*** Opening Available records ***
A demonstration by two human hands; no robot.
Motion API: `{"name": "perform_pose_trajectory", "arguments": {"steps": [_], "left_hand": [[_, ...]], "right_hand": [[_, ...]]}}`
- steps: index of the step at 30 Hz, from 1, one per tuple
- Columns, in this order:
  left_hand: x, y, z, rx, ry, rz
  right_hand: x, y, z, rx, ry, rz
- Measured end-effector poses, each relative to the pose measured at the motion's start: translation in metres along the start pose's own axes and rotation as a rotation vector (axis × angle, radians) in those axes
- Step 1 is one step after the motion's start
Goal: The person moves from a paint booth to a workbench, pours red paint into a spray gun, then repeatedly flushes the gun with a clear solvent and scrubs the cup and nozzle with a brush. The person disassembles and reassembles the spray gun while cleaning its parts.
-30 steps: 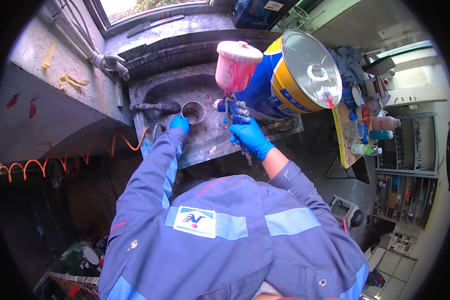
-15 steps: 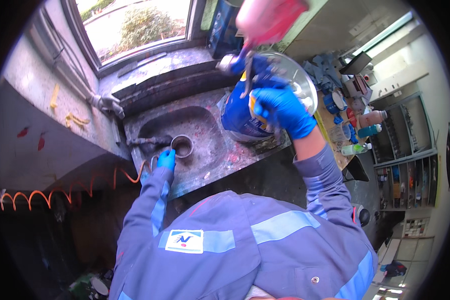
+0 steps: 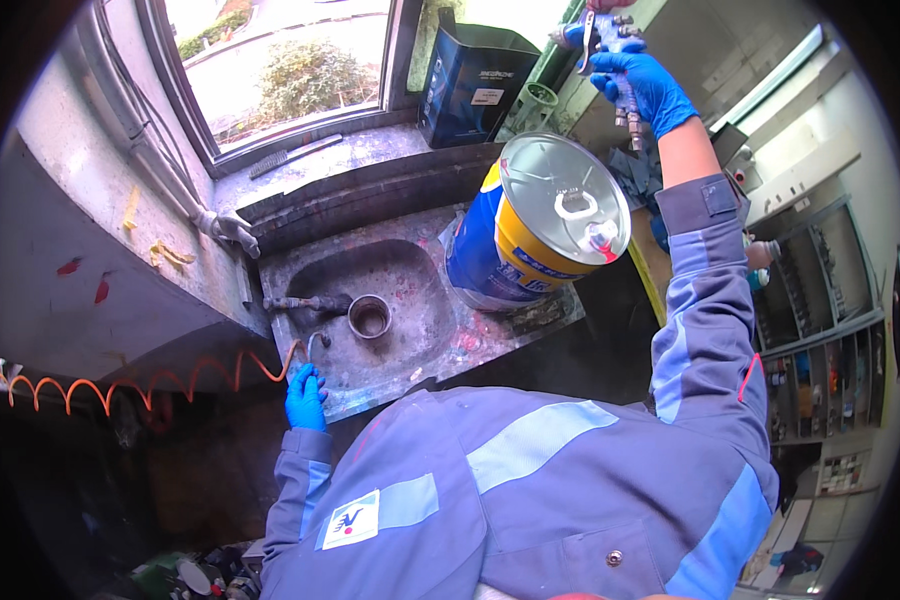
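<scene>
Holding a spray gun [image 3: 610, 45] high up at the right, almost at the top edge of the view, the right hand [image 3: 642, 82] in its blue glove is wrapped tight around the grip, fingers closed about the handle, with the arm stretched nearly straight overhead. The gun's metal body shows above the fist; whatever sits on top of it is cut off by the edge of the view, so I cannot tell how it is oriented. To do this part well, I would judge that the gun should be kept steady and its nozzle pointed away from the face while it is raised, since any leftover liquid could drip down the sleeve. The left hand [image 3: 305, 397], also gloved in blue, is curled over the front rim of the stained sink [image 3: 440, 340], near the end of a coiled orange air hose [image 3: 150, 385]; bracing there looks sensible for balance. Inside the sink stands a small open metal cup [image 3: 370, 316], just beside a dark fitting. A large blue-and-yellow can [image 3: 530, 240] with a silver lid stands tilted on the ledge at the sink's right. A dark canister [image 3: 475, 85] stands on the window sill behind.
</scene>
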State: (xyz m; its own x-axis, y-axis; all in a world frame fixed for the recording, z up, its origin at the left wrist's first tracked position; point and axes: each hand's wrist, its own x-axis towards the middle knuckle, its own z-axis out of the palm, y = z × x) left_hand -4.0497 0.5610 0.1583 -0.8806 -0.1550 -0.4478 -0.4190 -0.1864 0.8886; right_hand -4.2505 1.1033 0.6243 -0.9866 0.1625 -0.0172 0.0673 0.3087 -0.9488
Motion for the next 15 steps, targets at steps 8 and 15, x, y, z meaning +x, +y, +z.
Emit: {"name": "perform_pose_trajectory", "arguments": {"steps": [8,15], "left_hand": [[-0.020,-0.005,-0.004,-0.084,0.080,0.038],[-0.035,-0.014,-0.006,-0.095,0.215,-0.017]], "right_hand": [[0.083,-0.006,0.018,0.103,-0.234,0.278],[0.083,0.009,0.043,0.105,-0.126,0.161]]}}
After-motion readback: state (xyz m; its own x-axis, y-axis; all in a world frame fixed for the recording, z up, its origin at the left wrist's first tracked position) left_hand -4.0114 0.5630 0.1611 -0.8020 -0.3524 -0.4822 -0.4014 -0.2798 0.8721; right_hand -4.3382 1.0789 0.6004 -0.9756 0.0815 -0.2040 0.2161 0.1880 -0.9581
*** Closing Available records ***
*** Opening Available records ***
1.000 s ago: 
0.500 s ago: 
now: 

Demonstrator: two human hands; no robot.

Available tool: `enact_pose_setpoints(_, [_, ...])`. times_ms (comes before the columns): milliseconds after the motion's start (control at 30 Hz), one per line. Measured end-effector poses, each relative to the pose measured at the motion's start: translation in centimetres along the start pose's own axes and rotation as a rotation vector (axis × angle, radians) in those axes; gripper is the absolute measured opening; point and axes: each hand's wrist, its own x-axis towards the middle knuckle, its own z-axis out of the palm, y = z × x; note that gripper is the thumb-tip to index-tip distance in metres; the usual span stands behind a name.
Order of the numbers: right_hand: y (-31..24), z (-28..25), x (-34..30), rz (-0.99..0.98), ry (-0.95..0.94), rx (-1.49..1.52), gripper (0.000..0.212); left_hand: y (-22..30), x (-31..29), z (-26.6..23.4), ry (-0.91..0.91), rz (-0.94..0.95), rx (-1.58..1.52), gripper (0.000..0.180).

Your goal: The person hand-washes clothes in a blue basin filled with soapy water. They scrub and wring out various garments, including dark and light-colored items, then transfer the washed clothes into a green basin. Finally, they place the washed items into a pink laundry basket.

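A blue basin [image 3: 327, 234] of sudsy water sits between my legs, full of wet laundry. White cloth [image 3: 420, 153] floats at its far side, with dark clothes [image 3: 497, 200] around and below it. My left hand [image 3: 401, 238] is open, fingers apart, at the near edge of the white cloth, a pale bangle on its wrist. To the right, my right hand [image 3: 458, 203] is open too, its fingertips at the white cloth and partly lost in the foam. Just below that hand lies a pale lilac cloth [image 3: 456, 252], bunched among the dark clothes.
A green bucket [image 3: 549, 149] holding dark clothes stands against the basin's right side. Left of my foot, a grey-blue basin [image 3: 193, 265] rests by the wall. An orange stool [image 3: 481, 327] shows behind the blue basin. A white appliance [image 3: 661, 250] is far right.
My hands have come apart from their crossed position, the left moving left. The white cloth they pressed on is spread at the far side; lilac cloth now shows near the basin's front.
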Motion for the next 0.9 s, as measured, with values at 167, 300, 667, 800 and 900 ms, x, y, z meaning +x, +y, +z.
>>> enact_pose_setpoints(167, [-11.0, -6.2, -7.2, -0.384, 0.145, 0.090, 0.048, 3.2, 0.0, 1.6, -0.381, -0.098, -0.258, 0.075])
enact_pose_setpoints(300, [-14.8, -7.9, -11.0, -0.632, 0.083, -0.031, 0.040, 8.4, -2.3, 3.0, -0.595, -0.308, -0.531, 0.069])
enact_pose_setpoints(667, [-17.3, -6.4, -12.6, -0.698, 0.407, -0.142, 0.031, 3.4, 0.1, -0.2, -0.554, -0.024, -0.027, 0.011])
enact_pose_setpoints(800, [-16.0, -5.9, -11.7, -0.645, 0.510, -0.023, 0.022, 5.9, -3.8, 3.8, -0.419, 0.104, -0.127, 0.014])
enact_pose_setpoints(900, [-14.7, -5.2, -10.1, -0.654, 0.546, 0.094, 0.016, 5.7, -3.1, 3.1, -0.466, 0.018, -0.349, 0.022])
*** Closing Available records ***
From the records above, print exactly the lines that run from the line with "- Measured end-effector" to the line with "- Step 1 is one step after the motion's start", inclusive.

- Measured end-effector poses, each relative to the pose measured at the motion's start: translation in metres along the start pose's own axes and rotation as a rotation vector (axis × angle, radians) in those axes
- Step 1 is one step after the motion's start

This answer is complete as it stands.